Presentation on theme: "Fighting spam: the thin grey line Alun Jones,"— Presentation transcript:
Fighting spam: the thin grey line Alun Jones, firstname.lastname@example.org
Constraints at Aber ● The recipient hates spam and wants us to block it all. ● The recipient hates incorrectly blocked messages, and wants us never to do it. ● The recipient must have the choice whether to receive suspected spam. ● Suspected spam must not be dropped silently.
Implications ● We need effective filters. ● We need a method which allows the recipients to register their filtering choices. ● We must accept mail at SMTP time whether or not we suspect it to be spam. ● If the recipient has opted to block spam, we must do something with it.
Filtering preferences ● Web page that users can use to: – choose which filters to use – Choose what to do with detected spam (allow, block, flag, refile)
How we cheat... ● All that stuff is strictly within the constraints. It's not 100% effective and requires a lot of maintenance. ● We could do a lot better at SMTP time and never actually block any legitimate mail.
Cheat 1 ● We're now quite strict in what we accept. We reject: – Mail claiming to be from aber.ac.uk, but not from an existing Aber address. – Mail with too many non-existant recipient addresses.

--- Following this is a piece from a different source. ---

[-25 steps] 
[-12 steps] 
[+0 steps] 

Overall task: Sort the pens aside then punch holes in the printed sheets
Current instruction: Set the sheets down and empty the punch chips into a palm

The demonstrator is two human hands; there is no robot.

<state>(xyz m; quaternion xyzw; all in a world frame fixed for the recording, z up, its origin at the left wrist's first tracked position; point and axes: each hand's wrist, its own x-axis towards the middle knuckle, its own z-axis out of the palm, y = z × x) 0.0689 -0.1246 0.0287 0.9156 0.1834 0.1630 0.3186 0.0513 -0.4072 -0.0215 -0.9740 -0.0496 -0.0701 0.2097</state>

Cheat 2 ● “Teergrube”, or tarpit. We put artificial delays onto SMTP responses when: – The message comes from a DNS blacklisted site. – The message comes from an IP address which doesn't have an rDNS entry. – The mail has lots of recipients.

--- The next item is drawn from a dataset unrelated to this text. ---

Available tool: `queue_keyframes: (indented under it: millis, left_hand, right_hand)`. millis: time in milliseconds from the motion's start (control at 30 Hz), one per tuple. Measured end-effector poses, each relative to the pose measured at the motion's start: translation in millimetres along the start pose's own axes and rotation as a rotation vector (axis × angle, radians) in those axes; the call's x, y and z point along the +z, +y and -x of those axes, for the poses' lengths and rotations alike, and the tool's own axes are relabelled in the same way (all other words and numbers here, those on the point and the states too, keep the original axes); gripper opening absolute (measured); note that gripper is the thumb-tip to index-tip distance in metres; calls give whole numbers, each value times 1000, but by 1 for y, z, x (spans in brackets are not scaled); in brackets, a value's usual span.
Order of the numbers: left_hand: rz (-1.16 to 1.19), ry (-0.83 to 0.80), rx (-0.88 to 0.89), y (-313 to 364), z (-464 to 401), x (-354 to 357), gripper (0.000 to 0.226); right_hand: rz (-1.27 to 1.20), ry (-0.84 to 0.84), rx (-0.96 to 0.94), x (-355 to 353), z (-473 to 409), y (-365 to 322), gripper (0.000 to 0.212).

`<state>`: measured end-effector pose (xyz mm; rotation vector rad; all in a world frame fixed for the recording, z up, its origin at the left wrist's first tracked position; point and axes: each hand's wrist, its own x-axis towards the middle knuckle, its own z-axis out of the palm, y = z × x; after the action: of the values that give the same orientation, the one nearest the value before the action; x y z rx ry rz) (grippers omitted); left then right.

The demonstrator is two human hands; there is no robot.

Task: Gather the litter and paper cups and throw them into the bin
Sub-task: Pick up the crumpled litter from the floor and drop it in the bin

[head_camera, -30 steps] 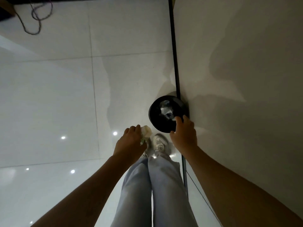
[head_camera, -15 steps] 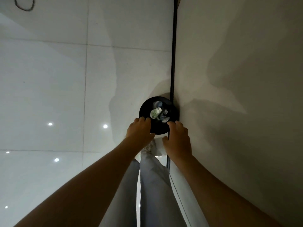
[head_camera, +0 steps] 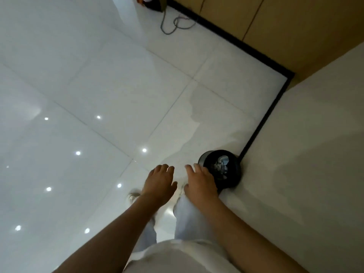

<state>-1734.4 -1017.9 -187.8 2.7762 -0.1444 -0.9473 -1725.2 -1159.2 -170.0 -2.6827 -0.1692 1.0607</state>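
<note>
A round black bin (head_camera: 230, 178) stands on the white tiled floor against the wall, with crumpled white litter (head_camera: 221, 164) lying inside it. My left hand (head_camera: 159, 183) hovers to the left of the bin, fingers relaxed and holding nothing. My right hand (head_camera: 200, 184) is just left of the bin's rim, fingers stretched out and empty; it partly covers the bin's near left edge.
A cream wall (head_camera: 307, 154) with a black skirting (head_camera: 262, 123) runs along the right. Wooden panels (head_camera: 275, 22) close the far corner. A loose cable (head_camera: 177, 24) lies on the floor at the top. My legs and a shoe (head_camera: 133, 196) are below my hands.
My left hand dropped the crumpled litter into the bin. Both hands have since come off the bin's rim and drawn back to its left, and my view has swung left.
</note>
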Motion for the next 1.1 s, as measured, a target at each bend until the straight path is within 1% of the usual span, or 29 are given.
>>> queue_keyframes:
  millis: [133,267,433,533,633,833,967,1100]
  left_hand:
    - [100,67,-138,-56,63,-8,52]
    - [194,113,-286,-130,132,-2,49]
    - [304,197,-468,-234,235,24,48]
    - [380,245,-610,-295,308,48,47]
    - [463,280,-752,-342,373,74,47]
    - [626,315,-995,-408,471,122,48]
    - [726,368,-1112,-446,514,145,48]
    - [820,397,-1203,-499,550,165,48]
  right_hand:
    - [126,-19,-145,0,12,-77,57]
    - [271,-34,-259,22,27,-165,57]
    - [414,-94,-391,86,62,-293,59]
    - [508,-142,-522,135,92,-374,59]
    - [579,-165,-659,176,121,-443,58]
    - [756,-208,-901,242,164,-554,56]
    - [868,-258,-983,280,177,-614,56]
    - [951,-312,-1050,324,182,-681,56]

Cheat 3 – the one that works: Greylisting ● Advantages: – Never blocks mail completely. – Almost no processing overhead. – Blocks 95% of spam at SMTP time. ● Disadvantages: – Causes delivery delays. – Config problems at the other end can interact badly with the system.
So how does it work? ● SMTP is robust – temporary problems can be handled within the protocol. ● Spammers must get mail through quickly and they use forgery to hide their identity. ● Spammers almost never use a full-featured mail system to send their messages.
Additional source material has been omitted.